Lancée à l’initiative du président Abdelmadjid Tebboune, l’opération de recensement économique, désormais entrée dans sa phase d’analyse, vise à actualiser la cartographie du tissu productif national. Le ministre du Commerce intérieur, Taieb Zitouni, en a annoncé récemment le traitement des données.
Mais au-delà du recensement en tant que tel, une question centrale se pose : comment cet exercice statistique peut-il mieux capter un secteur informel qui continue de peser lourdement sur l’économie algérienne sans pour autant apparaître dans ses comptes ?
L’informel, masse grise de l’économie
Selon plusieurs études économiques, le secteur informel représenterait environ 30 % du PIB hors hydrocarbures en Algérie. Une masse d’activités — commerce non enregistré, services à domicile, sous-traitance artisanale, agriculture de subsistance — qui échappent au fisc, à la sécurité sociale, mais aussi aux instruments de mesure de l’économie.
Or, un recensement économique, s’il repose principalement sur des déclarations volontaires, a peu de chances de capter l’ensemble de cette réalité. L’expérience du recensement général de l’agriculture (RGA) de 2020 en est un exemple marquant : les données recueillies avaient révélé un cheptel ovin inférieur de près de 10 millions de têtes aux chiffres jusque-là communiqués par les autorités, provoquant un choc dans les milieux agricoles et illustrant les écarts statistiques parfois considérables entre perception administrative et réalité économique.
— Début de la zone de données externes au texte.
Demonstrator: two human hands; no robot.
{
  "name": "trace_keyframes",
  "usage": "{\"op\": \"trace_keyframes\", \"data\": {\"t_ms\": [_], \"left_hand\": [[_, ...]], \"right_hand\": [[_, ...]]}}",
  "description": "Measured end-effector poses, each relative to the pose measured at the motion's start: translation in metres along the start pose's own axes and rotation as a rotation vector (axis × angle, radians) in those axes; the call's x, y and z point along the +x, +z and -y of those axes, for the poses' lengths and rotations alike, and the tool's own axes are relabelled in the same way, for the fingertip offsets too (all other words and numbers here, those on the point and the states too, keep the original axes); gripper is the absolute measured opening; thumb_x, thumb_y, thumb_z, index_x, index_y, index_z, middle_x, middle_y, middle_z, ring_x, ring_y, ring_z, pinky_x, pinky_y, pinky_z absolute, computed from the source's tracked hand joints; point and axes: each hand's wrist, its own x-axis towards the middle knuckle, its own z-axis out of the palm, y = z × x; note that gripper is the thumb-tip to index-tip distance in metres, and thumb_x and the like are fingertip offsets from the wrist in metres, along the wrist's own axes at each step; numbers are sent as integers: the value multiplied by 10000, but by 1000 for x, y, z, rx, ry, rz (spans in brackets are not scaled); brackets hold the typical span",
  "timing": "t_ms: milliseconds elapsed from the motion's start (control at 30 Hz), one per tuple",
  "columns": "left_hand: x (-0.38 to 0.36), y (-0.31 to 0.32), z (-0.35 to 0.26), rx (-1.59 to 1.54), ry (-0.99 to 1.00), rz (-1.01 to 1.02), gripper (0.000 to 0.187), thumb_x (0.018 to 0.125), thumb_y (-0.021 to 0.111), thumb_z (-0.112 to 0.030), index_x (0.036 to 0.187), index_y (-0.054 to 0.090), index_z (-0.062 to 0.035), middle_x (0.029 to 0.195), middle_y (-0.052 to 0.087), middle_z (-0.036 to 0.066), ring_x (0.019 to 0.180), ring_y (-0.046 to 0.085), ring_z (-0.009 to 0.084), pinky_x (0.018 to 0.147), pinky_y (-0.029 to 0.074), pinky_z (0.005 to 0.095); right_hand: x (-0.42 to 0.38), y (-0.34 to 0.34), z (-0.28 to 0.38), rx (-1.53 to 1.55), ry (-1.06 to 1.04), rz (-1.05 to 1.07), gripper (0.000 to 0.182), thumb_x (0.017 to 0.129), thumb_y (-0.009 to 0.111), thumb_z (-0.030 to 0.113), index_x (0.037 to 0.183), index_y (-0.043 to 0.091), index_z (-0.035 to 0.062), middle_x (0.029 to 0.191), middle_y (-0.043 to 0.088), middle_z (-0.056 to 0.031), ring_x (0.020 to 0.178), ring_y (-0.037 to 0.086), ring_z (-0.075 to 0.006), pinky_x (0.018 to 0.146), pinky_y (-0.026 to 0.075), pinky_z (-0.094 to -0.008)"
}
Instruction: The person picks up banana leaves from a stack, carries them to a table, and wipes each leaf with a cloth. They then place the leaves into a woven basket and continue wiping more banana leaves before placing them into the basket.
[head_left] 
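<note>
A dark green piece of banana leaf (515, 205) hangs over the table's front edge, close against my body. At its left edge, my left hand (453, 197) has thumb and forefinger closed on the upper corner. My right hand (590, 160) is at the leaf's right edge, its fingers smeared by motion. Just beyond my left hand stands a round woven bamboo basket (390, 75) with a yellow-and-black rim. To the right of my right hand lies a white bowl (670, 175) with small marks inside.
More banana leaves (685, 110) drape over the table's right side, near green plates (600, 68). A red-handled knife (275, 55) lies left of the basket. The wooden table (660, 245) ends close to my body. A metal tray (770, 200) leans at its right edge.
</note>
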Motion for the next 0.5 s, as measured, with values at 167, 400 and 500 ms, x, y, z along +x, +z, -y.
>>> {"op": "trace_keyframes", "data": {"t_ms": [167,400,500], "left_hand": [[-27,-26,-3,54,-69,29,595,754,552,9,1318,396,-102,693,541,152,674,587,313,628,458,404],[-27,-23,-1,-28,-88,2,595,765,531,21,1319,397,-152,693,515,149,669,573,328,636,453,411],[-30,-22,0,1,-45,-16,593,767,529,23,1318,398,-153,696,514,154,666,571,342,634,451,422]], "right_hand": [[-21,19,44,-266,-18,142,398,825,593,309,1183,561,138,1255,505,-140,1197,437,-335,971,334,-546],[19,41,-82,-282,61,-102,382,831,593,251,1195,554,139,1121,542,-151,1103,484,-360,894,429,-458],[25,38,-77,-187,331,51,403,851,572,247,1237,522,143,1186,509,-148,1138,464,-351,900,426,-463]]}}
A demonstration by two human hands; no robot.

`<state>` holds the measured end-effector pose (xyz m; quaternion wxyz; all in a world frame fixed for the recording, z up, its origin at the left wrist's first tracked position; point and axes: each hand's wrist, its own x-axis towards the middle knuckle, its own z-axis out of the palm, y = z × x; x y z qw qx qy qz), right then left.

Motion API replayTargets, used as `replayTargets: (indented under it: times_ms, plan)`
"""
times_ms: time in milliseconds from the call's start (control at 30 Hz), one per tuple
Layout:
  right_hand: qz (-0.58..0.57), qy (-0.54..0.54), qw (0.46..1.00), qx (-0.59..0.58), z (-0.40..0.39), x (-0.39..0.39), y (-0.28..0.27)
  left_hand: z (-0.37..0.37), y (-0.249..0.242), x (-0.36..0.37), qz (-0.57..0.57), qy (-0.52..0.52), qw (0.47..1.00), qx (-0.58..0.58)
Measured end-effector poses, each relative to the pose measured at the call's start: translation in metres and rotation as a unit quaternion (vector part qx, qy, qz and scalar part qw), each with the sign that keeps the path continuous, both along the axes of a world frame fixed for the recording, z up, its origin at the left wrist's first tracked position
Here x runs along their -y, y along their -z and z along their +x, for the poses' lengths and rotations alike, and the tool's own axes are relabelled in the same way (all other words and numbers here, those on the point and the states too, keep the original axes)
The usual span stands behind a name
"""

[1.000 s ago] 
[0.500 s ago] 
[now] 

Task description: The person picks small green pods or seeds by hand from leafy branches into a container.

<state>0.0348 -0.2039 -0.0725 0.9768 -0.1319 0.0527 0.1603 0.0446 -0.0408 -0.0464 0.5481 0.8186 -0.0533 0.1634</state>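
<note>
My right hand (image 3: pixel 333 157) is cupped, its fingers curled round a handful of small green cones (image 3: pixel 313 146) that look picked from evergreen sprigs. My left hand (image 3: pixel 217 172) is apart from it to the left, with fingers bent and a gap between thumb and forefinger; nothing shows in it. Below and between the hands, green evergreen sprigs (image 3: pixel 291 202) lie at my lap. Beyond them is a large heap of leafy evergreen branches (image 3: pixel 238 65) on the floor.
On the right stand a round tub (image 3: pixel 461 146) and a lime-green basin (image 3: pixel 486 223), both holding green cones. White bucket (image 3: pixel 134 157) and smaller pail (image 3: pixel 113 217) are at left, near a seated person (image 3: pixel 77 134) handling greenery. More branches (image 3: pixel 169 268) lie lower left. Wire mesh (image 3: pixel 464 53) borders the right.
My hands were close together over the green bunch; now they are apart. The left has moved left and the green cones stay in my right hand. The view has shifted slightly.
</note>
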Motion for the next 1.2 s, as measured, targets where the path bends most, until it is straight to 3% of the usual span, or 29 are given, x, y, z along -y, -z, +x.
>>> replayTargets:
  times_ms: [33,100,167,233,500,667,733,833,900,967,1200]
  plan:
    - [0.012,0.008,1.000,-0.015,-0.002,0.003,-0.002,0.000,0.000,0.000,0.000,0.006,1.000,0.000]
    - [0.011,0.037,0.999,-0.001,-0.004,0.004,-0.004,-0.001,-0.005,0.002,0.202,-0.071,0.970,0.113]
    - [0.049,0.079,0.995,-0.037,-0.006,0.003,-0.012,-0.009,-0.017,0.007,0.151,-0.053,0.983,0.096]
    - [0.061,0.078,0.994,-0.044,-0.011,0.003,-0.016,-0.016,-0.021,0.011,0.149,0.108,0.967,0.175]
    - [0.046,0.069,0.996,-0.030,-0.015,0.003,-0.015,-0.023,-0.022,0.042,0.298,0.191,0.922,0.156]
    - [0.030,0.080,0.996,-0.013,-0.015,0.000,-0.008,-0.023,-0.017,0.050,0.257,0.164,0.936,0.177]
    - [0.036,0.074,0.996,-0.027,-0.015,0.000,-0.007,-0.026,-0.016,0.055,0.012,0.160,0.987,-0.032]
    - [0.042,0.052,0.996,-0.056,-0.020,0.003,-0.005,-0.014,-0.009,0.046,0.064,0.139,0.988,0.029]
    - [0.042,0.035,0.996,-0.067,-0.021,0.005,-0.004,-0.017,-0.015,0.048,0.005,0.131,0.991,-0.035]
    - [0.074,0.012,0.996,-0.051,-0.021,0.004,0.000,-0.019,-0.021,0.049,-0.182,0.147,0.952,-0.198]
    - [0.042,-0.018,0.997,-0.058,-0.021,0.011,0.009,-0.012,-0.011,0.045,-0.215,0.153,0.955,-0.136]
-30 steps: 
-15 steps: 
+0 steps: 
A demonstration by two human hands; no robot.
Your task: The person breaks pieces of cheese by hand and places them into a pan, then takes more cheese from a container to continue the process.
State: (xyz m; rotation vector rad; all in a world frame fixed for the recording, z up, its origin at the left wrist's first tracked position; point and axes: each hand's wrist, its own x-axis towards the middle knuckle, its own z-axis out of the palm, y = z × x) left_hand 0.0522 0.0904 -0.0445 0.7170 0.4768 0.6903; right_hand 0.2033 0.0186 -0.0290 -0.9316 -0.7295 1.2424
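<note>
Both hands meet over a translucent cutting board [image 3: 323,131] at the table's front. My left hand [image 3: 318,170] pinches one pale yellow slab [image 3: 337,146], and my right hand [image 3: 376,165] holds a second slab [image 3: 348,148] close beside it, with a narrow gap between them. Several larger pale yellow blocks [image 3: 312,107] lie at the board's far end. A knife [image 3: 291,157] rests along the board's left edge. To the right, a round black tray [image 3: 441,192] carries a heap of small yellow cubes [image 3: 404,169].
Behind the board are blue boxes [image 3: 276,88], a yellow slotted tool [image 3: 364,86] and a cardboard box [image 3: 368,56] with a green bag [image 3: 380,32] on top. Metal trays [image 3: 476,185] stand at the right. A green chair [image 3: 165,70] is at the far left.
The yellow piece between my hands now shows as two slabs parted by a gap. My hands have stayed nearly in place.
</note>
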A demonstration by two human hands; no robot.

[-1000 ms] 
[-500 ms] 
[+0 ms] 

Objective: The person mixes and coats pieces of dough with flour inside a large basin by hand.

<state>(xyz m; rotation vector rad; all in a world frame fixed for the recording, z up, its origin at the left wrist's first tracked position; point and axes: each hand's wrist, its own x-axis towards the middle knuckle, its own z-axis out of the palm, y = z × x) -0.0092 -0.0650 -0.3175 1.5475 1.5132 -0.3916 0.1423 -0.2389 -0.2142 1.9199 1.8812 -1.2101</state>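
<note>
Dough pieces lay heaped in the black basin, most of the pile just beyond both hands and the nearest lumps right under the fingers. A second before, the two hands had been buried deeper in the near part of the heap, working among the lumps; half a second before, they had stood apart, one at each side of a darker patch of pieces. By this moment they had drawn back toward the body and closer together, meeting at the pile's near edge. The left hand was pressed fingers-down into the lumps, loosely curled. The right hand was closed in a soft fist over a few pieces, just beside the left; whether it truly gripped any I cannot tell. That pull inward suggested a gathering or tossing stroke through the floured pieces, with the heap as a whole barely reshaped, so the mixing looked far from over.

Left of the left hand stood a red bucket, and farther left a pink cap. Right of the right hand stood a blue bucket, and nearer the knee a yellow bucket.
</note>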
Croiser les données pour élargir le champ de vision
Pour éviter que le recensement économique actuel ne reproduise les mêmes angles morts, des méthodes alternatives peuvent être mobilisées. Le croisement de sources indirectes est l’une des pistes les plus prometteuses. La consommation d’électricité, les flux de télécommunications, les mouvements de marchandises, ou encore les paiements électroniques peuvent servir à estimer une activité économique non déclarée sur un territoire donné.
D’autres pays confrontés à une forte informalité économique ont renforcé leur comptabilité nationale en combinant enquêtes directes et indicateurs alternatifs. L’Égypte, dont le tissu productif informel est proche de celui de l’Algérie, a investi dans l’utilisation de données administratives croisées et de modèles d’estimation indirecte pour mieux calibrer ses comptes nationaux. Si les résultats sont encore partiels, cette approche lui a permis d’améliorer la lisibilité de son économie réelle sans dépendre uniquement des déclarations volontaires.
Une transparence encore à construire
Pour l’Algérie, la réussite du recensement économique dépendra moins de sa dimension logistique que de sa capacité à s’intégrer dans une dynamique plus large : rénovation du système statistique, ouverture des données, et reconnaissance officielle de l’existence structurante de l’informel.
Il ne s’agit pas d’idéaliser un secteur souvent précaire, mais de cesser de l’ignorer dans les politiques publiques. Tant que ses contours resteront flous, les marges de manœuvre économiques du pays resteront elles aussi incertaines.